REPUBLIKA.CO.ID, JENEWA -- Jumlah orang yang dipaksa bekerja atau menikah di luar kemauan sendiri telah melonjak dalam beberapa tahun terakhir. Organisasi Perburuhan Internasional (ILO) PBB mengatakan, Senin (12/9/2022), jumlahnya menjadi sekitar 50 juta orang.
Jumlah terbaru tersebut meningkat dibandingkan hitungan terakhir pada 2016. Ketika itu jumlah orang dalam perbudakan modern meningkat sekitar 9,3 juta. Menurut angka terbaru, kerja paksa menyumbang 27,6 juta dari kelompok yang berada dalam perbudakan modern pada 2021, lebih dari 3,3 juta di antaranya adalah anak-anak, dan pernikahan paksa terjadi sebanyak 22 juta.
Krisis seperti pandemi Covid-19, konflik bersenjata, dan perubahan iklim telah menyebabkan gangguan yang belum pernah terjadi sebelumnya terhadap pekerjaan dan pendidikan. Kondisi ini sambil memperburuk kemiskinan ekstrem dan migrasi paksa.

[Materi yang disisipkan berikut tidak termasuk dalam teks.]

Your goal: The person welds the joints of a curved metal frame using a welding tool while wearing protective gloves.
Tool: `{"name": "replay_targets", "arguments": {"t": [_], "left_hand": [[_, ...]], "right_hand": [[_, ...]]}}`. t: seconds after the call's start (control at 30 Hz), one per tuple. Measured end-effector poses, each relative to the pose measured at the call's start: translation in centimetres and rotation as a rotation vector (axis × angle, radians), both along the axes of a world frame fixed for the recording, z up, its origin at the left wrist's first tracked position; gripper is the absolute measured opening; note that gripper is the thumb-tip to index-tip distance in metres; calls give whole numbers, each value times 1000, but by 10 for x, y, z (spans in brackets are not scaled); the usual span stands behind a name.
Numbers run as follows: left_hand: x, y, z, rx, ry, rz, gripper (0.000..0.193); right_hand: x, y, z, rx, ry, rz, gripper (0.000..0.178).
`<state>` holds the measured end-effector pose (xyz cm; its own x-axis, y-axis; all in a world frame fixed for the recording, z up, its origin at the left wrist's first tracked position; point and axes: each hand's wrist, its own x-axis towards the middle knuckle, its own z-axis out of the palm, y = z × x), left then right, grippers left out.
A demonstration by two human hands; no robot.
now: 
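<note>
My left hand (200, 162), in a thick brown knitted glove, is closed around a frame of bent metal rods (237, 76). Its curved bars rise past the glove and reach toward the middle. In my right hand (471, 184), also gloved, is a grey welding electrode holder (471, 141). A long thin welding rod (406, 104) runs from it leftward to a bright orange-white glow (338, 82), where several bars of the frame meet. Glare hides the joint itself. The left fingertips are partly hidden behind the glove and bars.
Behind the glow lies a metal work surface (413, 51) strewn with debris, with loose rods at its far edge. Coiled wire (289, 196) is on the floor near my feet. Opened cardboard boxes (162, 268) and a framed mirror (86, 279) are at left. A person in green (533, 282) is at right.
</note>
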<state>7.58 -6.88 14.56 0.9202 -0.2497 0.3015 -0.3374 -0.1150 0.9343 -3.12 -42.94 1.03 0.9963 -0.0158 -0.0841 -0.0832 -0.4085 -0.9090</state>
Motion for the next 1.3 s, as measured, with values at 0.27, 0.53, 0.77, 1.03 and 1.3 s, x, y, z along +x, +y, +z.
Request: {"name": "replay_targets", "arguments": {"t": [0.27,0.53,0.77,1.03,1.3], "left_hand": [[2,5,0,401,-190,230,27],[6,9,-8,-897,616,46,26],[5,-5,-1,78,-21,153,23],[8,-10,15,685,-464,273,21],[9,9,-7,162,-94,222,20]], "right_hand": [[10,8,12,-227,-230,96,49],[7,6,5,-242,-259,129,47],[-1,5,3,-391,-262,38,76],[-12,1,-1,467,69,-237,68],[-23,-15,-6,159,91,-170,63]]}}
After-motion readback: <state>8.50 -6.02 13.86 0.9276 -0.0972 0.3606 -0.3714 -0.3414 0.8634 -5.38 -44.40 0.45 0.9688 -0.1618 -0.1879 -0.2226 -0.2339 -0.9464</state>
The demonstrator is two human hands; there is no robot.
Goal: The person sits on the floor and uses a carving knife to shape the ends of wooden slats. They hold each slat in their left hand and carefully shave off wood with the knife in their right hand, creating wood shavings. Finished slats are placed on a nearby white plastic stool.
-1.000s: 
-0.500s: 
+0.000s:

ILO menemukan lebih dari setengah dari semua kerja paksa terjadi di negara berpenghasilan menengah ke atas atau berpenghasilan tinggi. Pekerja migran tiga kali lebih mungkin terkena dampaknya.
Laporan terbaru ini menyebutkan, salah satu negara yang termasuk menyumbang kondisi tersebut adalah Qatar. Negara ini yang telah menghadapi tuduhan pelanggaran hak-hak buruh yang meluas terkait dengan para migran yang bekerja di sana menjelang Piala Dunia FIFA yang akan dimulai pada November.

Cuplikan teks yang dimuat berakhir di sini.